The government is planning to introduce a system to certify the safety of online “cloud” data storage services, according to sources. Government institutions would only be able to use certified services.
Demanding that companies in charge of important infrastructure, such as electricity and railway networks, find secure cloud services, the government wants to strengthen defenses against cyber-attacks from China and other nations, the sources said.
The government plans to draw up security standards and start trial runs this year, with the aim of introducing the full system in 2020.
An increasing number of companies are adopting cloud storage services as an efficient means of data management that saves the time and effort that in-house information systems require.
The government is also working out a policy to encourage government-linked institutions to use cloud services, in principle, including for information systems that store the public’s data, such as on taxes.
However, unsecured cloud systems are vulnerable to data leaks from cyber-attacks. Therefore, the government decided to create a framework to screen the security of cloud service providers and prioritize services that fulfill certain security standards.
There are to be three security grades. The highest — level three — would require the establishment of a defense mechanism for data centers and the confirmation of the safety of telecommunications equipment.
Institutions that handle highly confidential data, such as on national security, would only be allowed to use cloud services from providers that fulfill these standards.
To ensure security standards are being met, the auditing body that the government authorizes would regularly inspect these operators.
A list of approved providers would be created. Government institutions would invite providers on the list to bid for government contracts.
On the other hand, legal regulations demand that specified secrets and highly classified documents be kept in storage mediums that are not connected to the internet. Thus cloud storage would not be used for these types of data.
The United States, Britain and Australia already have similar certification systems. The Japanese government is considering a mutual recognition system in which different countries would approve each other’s security standards.

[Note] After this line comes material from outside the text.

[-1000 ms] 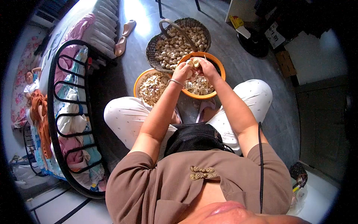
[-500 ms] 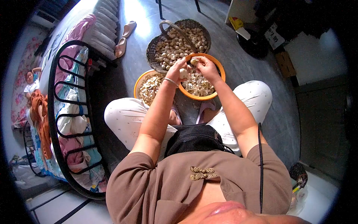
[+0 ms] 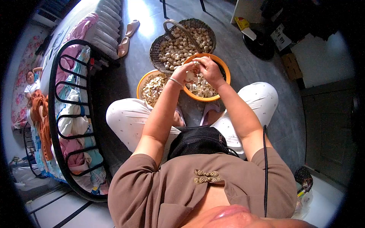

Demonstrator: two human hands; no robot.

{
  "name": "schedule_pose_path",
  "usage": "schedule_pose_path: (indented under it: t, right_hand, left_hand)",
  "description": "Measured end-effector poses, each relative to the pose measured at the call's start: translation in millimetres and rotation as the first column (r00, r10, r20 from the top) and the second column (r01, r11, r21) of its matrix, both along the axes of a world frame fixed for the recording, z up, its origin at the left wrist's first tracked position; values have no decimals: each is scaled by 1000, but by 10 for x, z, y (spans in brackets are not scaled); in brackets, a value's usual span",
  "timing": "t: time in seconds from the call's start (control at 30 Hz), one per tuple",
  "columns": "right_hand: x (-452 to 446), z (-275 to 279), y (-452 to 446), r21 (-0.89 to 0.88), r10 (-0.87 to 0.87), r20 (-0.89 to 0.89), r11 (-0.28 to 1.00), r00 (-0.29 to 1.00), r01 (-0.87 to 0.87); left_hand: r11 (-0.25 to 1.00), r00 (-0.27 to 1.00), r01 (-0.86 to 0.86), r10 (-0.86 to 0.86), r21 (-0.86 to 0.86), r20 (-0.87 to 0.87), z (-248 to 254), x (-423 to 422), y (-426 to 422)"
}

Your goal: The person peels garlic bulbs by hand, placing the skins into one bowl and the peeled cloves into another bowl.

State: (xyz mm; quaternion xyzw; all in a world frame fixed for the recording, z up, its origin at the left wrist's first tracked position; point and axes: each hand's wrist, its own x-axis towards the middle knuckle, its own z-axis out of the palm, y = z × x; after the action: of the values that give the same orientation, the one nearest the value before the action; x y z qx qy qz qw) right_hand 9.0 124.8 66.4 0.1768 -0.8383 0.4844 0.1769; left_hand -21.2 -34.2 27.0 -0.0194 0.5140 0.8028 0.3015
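Above the orange-rimmed tub (image 3: 227, 72), my two hands meet with fingertips together. My left hand (image 3: 182, 73) is closed round a pale, rounded garlic-like piece (image 3: 189, 76). My right hand (image 3: 210, 70) is pinched against the left fingertips, on something small that the fingers mostly hide. Pale flakes and pieces (image 3: 201, 89) lie in the tub. Behind it a wicker basket (image 3: 154, 54) with an arched handle holds several whole bulbs (image 3: 176, 49). Left of the tub, a second orange-rimmed bowl (image 3: 140, 84) is filled with pale pieces and skins.
A black metal bed frame (image 3: 57, 114) with bedding stands at the left; beyond it a person (image 3: 32, 85) lies on another bed. Pink shoes (image 3: 127, 38) rest on the floor. A round black object (image 3: 260, 47) and a cardboard box (image 3: 291, 66) are at the right.
My right hand has moved slightly left and its fingertips now meet those of my left hand. Half a second ago the hands were a little apart, each with a pale piece.
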Motion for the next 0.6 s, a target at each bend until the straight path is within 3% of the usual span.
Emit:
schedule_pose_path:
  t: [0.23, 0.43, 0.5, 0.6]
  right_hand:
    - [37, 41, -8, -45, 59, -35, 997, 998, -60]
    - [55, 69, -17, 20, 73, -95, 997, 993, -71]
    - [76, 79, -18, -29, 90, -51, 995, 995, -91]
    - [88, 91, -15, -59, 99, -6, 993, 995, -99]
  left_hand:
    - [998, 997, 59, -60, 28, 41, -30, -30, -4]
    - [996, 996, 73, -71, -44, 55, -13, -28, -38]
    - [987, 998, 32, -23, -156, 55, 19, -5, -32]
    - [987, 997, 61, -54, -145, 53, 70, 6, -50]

It is said that the United States is moving to exclude Chinese companies from supplying telecommunications equipment that government institutions use, and applying strict security standards to cloud services would further freeze out Chinese firms.
The Japanese government is also planning to essentially ban Huawei Technologies Co. and ZTE Corp. — major Chinese communications equipment manufacturers — from supplying government institutions with telecommunications equipment.
The government is gradually transferring data management and administrative systems operations from in-house servers to private cloud services.
The government believes it is safer and more efficient to leave the defense of increasingly sophisticated cyber-attacks up to the specialized technology of the private sector.
However, the government lacks uniform standards on cloud security. The United States, Britain and other nations have voiced concerns over sharing information with Japan due to possible “back doors” in its security systems.
Establishing detailed security standards for cloud storage in a new certification system this time is seen as a response to these concerns.